Gol’s struggles are repeated across the Brazilian industry because of the real’s slump and a drop in traffic amid a slowing economy. Latam Airlines Group SA and Azul Linhas Aereas Brasileiras SA also have seen operating expenses more than double, and analysts surveyed by Bloomberg forecast Gol will extend its loss streak when it reports earnings later today.
“The problem is Gol is hyper-indebted, and the dollar hurts them,” said Bianca Faiwichow, an analyst at GBM Brasil Dtvm in Sao Paulo. “I wouldn’t put my hand in the fire for any airline, for better or worse, because it’s really hard to know. They depend a lot on fuel.”
Representatives of Gol declined via e-mail to comment on the company’s performance ahead of today’s results. The adjusted net loss for the quarter is projected to narrow to 142.7 million reais ($61.2 million) from 309.4 million reais a year earlier, according to the average of analysts’ estimates compiled by Bloomberg.
Chief Executive Officer Paulo Sergio Kakinoff has been cutting flights to reduce costs and boost revenue from each seat flown a kilometer, an industry benchmark.
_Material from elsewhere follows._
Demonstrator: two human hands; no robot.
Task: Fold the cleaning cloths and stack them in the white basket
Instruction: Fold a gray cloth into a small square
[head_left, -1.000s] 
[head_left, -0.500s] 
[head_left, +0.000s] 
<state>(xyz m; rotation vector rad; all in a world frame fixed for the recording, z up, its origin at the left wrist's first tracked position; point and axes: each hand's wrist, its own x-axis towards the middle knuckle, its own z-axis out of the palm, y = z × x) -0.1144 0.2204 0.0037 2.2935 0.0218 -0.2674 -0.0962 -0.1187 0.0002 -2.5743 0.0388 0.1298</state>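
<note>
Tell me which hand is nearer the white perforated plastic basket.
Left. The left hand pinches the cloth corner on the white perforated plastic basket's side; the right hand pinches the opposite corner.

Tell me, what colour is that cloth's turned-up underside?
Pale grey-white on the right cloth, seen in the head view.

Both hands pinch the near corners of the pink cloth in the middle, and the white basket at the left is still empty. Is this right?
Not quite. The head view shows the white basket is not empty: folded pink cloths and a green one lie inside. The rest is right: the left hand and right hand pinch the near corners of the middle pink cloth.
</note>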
Sao Paulo-based Gol has posted monthly gains of as much as 24 percent this year on that basis, compared with a 2012 high of 7 percent, regulatory filings show.
Gol’s challenge is that those increases should begin to subside this month because of tougher year-earlier comparisons, according to Victor Mizusaki, an equity analyst at UBS AG in Sao Paulo. His buy rating is the equivalent of Faiwichow’s market outperform.
The stock remains under pressure, falling 19 percent this year before today, while the benchmark Ibovespa index was down 14 percent. The shares slid 0.2 percent to 10.42 reais in Sao Paulo yesterday, the fifth straight day of declines. The real dropped 0.8 percent to 2.3318 per dollar yesterday.
Gol is trying to return to profit with jet fuel accounting for 41 percent of operating expenses in the second quarter, the most among 16 carriers in the Americas with at least 100 planes, according to data compiled by Bloomberg.
Jet kerosene has increased more than 40 percent since November 2009, while the drop in Brazil’s currency is the biggest among major Latin American dollar counterparts this year.
As costs rise, industrywide demand is slowing in Brazil. The number of domestic passengers rose 6.8 percent after annual gains of 16 percent in 2011 and 25 percent in 2010, according to the Brazilian aviation regulator, known as Anac.
About 77 percent of Gol’s 5.6 billion reais in debt was in U.S. dollars at the end of the second quarter compared with 70 percent a year earlier, according to filings. To boost sales in foreign currency, Gol began partnerships to share booking codes with Delta Air Lines Inc. and Alitalia SpA and is in talks with Air France-KLM and Deutsche Lufthansa AG for similar accords.
Gol has projected a 2013 margin of earnings before interest and taxes of 1 percent to 3 percent and wants to reach a “double-digit” tally, Chief Financial Officer Edmar Lopes said on a conference call last month, without specifying a timeframe.
“We will not be able to get there in 2014,” Lopes said. “But we will for sure be in better shape, we will see some improvements down the road. How much is still unclear, because it depends on macro environment, it depends on FX, it depends on supply, it depends on competition.”
The market is “confident that Gol will be able to meet its ebit margin guidance of 1 to 3 percent for 2013,” said UBS’s Mizusaki. “Next year, with this capacity discipline in the sector, if there is an improvement in the economy, flights will be fuller and ebit margins can expand.”